Exercise objective = Everything from the line containing "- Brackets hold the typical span" through the last line of the data below should be given again exactly, both end lines included and nothing more.

^^^^^^^^^^^^^^^^

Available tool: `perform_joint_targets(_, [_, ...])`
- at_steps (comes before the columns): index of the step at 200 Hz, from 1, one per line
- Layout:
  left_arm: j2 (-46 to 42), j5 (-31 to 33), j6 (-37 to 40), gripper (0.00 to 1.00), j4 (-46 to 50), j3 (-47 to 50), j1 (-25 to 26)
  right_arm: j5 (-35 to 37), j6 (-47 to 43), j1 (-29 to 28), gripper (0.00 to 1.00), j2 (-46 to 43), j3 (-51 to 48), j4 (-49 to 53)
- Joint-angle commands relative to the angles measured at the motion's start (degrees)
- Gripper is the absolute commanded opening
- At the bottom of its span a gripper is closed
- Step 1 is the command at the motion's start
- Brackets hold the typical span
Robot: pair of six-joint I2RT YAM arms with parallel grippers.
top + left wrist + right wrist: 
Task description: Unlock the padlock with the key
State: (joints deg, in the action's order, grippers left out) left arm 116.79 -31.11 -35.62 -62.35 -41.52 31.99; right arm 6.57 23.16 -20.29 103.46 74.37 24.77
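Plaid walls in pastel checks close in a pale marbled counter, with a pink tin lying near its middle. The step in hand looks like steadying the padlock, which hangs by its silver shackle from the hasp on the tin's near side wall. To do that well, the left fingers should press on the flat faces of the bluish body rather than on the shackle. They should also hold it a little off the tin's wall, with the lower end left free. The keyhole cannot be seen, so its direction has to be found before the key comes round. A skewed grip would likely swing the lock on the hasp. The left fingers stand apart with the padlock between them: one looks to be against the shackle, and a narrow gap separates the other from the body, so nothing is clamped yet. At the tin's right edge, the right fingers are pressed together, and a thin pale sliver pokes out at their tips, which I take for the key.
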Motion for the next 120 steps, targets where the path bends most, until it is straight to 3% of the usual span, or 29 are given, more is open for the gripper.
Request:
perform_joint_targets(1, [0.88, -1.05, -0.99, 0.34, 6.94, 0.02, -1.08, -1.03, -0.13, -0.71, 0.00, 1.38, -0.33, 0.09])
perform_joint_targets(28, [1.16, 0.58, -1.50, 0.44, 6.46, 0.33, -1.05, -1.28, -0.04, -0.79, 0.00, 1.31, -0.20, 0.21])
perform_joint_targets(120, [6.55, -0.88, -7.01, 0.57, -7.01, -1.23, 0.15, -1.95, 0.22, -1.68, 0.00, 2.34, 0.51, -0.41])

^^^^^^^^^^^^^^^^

Solution for this task =
- Brackets hold the typical span
Robot: pair of six-joint I2RT YAM arms with parallel grippers.
top + left wrist + right wrist: 
Task description: Unlock the padlock with the key
State: (joints deg, in the action's order, grippers left out) left arm 116.79 -31.11 -35.62 -62.35 -41.52 31.99; right arm 6.57 23.16 -20.29 103.46 74.37 24.77
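Plaid walls in pastel checks close in a pale marbled counter, with a pink tin lying near its middle. The step in hand looks like steadying the padlock, which hangs by its silver shackle from the hasp on the tin's near side wall. To do that well, the left fingers should press on the flat faces of the bluish body rather than on the shackle. They should also hold it a little off the tin's wall, with the lower end left free. The keyhole cannot be seen, so its direction has to be found before the key comes round. A skewed grip would likely swing the lock on the hasp. The left fingers stand apart with the padlock between them: one looks to be against the shackle, and a narrow gap separates the other from the body, so nothing is clamped yet. At the tin's right edge, the right fingers are pressed together, and a thin pale sliver pokes out at their tips, which I take for the key.
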Motion for the next 120 steps, targets where the path bends most, until it is straight to 3% of the usual span, or 29 are given, more is open for the gripper.
Request:
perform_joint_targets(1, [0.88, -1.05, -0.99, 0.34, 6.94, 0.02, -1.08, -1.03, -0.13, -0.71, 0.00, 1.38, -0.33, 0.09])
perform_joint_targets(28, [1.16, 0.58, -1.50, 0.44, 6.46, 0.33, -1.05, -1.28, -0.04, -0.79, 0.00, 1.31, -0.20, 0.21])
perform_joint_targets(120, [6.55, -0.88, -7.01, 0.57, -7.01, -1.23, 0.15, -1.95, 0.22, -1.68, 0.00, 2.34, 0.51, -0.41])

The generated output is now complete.